For the christening post, I might as well try to help some future peoples.
A bit ago I was having a very mysterious issue with NixOS. Whenever running nixos-rebuild, suddenly my shell would die abruptly with cryptic error messages:
[I] actioninja@wshell ~/D/NixConfig (main)> sudo nixos-rebuild --flake . switch
Killed
[process exited with code 137 (0x00000089)]
You can now close this terminal with Ctrl+D, or press Enter to restart.
Now this was a session within WSL, maybe something was misbehaving with WSL or the nixos-wsl bridge. This, alas, was completely wrong. Running on a full Hyper-V VM resulted in the entire user session being sigkilled. Maybe a Hyper-V problem? Nope, real hardware, same problem. It was something wrong with my NixOS config, but I couldn’t figure out what.

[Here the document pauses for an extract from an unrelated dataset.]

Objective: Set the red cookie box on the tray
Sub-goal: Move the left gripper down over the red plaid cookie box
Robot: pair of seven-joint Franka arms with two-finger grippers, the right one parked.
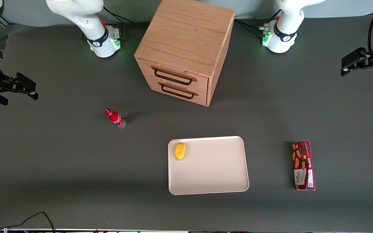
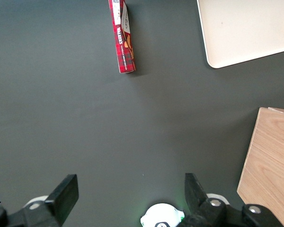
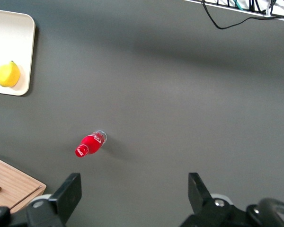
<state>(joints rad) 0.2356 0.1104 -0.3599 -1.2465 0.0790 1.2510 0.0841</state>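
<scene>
The red cookie box point(image 1: 303, 165) lies flat on the dark table, beside the tray and toward the working arm's end; it also shows in the left wrist view point(image 2: 122, 36). The cream-white tray point(image 1: 212, 171) sits near the table's middle, nearer to the front camera than the wooden cabinet; one corner of the tray point(image 2: 246, 28) shows in the wrist view. My left gripper point(image 1: 345, 68) hangs well above the table at the working arm's end, farther from the front camera than the box. The gripper point(image 2: 130, 191) is open, its fingers wide apart with nothing between them.
A yellow lemon-like fruit point(image 1: 180, 151) lies in one corner of the tray. A small red bottle point(image 1: 115, 118) lies on the table toward the parked arm's end. The wooden drawer cabinet point(image 1: 186, 48) stands at the back middle, both drawers shut.
</scene>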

Most searches were turning up with many stack overflow posts about the OOM killer. Asking the Nix Discord got several people confidently telling me that Nix builds need a lot of a RAM and it’s definitely the OOM killer, despite my repeated insistence that the systems had enough RAM and nothing was in SystemD’s OOM kill logs. Finally, after asking on the Nix Matrix server, someone suggested checking logs as the system booted to see if there was any unexpected errors, which lead me down another incorrect rabbit hole after discovering an errant log relating to home manager. However, this ended up being the secret.
One of the word salad search results I had started desperately making more esoteric to try to get any relevant information at all hit me on to someone’s public irc log archive of the #nixos irc channel.https://logs.nix.samueldr.com/nixos/2020-03-10
And what do you know it, someone in 2020 was having the exact issue I was having. And there was my fix.
The Fix
Somehow, I had managed to configure my user as part of nixbld. If your user’s groups includes
nixbld in your NixOS config, the user’s session will be sigkilled during any nix build.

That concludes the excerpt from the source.